The representatives of 67 jurisdictions (including Mainland China, which also represented Hong Kong) attended the signing ceremony for the Multilateral Convention to Implement Tax Treaty Related Measures to Prevent Base Erosion and Profit Shifting (the Convention) or the Multilateral Instrument (MLI) in Paris on 7 June 2017. After the signing ceremony, the provisional ‘MLI position’ for each signatory has been published on the website of the Organisation for Economic Cooperation and Development (OECD).
In implementing the MLI, Hong Kong has taken a pragmatic approach by (1) opting in of the provisions of the Convention that represent the minimum standards (e.g. the principal purpose test (PPT) for preventing treaty abuse and the requirement for allowing a minimum three-year period for a person to present its case for Mutual Agreement Procedure (MAP)) and (2) opting out of the other provisions that are not mandatory (e.g. provisions addressing hybrid mismatches and artificial avoidance of permanent establishment (PE)).
However, it should be noted that the MLI position of Hong Kong (and each signatory) currently available on the OECD’s website is only provisional and may still be subject to change before ratification.
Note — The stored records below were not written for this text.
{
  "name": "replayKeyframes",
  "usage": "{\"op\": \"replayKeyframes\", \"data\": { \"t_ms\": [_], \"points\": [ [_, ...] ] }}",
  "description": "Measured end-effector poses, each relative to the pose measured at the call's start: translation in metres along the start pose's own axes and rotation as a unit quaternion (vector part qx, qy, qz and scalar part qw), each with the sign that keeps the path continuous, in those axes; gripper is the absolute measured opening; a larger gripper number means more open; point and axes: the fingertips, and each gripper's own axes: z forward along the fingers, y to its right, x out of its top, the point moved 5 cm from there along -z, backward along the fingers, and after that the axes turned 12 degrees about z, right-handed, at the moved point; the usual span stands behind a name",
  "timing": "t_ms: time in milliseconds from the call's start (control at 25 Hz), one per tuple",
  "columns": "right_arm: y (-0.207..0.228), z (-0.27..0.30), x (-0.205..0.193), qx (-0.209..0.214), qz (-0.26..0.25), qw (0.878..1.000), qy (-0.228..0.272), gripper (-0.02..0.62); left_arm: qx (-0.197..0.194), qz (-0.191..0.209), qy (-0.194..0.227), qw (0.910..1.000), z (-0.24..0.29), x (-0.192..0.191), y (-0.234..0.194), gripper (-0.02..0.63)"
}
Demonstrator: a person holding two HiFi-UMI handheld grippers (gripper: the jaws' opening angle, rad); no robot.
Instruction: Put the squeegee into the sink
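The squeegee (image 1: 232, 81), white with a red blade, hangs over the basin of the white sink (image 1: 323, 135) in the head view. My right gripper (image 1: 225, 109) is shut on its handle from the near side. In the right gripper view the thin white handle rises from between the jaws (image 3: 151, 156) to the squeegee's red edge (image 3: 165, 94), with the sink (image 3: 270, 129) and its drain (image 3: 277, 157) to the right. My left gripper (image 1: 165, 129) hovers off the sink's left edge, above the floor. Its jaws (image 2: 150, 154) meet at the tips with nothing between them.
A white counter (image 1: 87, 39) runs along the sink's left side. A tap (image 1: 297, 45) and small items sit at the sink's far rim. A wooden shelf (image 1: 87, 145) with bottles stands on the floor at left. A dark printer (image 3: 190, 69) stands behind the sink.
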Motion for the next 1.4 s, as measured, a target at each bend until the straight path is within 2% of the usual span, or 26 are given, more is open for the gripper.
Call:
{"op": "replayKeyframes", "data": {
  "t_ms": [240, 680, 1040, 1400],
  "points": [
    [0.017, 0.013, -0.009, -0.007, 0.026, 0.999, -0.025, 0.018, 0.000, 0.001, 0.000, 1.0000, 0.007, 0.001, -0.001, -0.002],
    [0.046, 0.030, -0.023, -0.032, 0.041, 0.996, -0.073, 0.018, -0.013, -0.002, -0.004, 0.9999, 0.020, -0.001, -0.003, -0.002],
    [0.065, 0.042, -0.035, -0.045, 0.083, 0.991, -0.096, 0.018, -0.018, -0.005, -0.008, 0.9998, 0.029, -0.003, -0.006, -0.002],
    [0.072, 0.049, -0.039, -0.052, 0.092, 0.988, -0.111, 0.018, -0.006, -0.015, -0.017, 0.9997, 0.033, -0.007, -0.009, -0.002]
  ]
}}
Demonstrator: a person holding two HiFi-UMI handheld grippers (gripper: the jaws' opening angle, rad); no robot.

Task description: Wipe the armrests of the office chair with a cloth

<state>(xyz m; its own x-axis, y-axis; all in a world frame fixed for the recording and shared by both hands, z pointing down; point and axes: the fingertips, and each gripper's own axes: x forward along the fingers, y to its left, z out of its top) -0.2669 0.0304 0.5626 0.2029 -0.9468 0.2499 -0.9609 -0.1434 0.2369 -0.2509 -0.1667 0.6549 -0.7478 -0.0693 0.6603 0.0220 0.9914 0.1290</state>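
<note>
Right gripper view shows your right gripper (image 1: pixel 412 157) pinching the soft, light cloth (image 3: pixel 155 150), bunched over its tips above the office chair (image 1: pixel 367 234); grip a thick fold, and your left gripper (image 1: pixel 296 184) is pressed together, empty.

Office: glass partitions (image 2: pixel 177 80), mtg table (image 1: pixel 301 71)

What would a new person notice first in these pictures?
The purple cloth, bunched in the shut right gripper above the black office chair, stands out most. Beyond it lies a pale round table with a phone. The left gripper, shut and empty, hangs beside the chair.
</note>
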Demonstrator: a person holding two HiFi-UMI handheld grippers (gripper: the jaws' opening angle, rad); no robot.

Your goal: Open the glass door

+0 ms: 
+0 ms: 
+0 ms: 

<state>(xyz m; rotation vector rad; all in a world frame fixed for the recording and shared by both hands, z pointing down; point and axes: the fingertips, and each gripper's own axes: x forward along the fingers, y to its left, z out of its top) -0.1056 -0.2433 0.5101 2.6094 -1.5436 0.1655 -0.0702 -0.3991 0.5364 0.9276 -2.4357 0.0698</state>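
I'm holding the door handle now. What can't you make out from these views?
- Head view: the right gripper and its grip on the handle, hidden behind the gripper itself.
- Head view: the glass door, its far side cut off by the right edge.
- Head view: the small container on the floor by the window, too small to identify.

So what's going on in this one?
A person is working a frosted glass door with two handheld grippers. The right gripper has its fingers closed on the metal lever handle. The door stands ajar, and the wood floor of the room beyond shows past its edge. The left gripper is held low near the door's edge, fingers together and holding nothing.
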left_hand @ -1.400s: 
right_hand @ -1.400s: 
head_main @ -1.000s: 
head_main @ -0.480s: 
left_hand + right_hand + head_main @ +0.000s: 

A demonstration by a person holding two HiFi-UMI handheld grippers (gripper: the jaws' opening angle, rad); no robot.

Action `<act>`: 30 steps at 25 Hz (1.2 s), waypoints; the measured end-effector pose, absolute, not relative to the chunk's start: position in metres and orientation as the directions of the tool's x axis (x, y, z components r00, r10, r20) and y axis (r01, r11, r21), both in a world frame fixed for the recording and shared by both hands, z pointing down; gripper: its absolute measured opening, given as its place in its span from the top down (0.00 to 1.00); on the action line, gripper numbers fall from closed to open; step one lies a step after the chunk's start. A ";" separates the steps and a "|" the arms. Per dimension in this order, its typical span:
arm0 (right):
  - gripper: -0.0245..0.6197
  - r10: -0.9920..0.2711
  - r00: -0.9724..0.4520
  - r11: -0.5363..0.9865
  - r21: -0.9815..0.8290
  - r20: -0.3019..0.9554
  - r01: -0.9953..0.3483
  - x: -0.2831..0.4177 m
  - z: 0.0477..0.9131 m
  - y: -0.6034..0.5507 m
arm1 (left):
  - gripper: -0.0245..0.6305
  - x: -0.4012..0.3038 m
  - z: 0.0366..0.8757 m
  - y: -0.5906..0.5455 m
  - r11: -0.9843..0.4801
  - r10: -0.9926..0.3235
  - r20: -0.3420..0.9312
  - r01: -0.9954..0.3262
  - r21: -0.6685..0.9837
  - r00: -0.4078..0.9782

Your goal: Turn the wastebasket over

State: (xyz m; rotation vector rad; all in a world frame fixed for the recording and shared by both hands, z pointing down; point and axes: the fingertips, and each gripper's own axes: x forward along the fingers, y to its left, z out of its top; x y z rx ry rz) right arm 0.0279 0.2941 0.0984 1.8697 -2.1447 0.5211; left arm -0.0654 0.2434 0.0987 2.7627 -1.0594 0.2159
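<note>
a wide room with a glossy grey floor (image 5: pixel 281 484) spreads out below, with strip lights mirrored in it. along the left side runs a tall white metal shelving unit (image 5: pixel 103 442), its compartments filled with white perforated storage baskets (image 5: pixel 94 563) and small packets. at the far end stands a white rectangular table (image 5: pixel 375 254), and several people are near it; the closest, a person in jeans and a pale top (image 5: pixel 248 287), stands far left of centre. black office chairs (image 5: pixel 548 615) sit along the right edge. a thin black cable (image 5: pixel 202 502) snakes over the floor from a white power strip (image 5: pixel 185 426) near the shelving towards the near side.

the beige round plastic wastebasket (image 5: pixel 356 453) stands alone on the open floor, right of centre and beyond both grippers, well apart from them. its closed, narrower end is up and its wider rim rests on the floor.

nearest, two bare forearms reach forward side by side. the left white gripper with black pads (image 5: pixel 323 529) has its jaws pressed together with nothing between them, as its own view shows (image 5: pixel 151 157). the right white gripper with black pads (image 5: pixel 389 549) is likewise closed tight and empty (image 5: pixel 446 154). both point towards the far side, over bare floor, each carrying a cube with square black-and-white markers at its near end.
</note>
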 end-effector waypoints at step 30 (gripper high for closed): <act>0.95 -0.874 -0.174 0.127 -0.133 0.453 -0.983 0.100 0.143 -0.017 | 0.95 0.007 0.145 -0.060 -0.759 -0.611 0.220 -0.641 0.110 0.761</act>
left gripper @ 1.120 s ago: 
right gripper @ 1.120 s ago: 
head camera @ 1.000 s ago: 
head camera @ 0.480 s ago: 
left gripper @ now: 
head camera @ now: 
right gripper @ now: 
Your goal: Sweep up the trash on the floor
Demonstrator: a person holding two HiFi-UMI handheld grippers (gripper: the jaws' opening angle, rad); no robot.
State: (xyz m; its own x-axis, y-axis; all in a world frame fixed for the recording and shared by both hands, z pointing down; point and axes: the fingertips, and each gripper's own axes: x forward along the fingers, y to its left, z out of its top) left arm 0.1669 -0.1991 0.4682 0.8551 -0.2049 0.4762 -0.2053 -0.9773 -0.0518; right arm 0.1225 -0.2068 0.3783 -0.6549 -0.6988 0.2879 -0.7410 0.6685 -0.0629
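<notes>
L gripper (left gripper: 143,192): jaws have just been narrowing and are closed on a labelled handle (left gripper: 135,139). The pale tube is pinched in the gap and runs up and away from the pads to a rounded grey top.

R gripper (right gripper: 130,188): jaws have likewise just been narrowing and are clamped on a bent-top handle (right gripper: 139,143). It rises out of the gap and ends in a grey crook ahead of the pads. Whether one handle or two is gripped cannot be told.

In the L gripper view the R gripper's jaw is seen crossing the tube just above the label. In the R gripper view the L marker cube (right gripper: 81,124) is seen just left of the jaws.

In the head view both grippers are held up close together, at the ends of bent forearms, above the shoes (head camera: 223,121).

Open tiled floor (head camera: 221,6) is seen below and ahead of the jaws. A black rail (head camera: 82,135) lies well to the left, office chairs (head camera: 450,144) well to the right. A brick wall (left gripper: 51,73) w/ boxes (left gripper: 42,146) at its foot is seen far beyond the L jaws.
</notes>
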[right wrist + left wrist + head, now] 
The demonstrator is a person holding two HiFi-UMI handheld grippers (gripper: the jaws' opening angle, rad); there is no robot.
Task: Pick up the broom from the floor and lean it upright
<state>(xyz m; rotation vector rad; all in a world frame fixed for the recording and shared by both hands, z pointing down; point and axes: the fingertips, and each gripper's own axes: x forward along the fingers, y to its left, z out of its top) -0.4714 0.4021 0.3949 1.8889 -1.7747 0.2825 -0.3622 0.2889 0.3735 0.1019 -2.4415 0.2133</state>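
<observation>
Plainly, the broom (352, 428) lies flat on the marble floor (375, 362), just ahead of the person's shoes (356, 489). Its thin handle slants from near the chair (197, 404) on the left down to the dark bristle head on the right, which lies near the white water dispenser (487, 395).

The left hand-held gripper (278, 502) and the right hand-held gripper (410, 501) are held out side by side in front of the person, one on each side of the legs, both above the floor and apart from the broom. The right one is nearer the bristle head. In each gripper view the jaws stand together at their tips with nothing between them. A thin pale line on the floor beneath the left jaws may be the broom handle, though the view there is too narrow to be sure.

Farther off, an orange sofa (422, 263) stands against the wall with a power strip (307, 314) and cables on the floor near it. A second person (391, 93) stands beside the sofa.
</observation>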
In addition, the final impact of the MLI on a particular double tax agreement (DTA) of Hong Kong may depend on not only the MLI position of Hong Kong but also the MLI position of the other contracting jurisdiction of that DTA.
Hong Kong companies having cross-border transactions or investments should revisit their existing or potential business structures/operations in Hong Kong, taking into account not only the MLI position adopted by Hong Kong but also those adopted by Hong Kong’s tax treaty partners.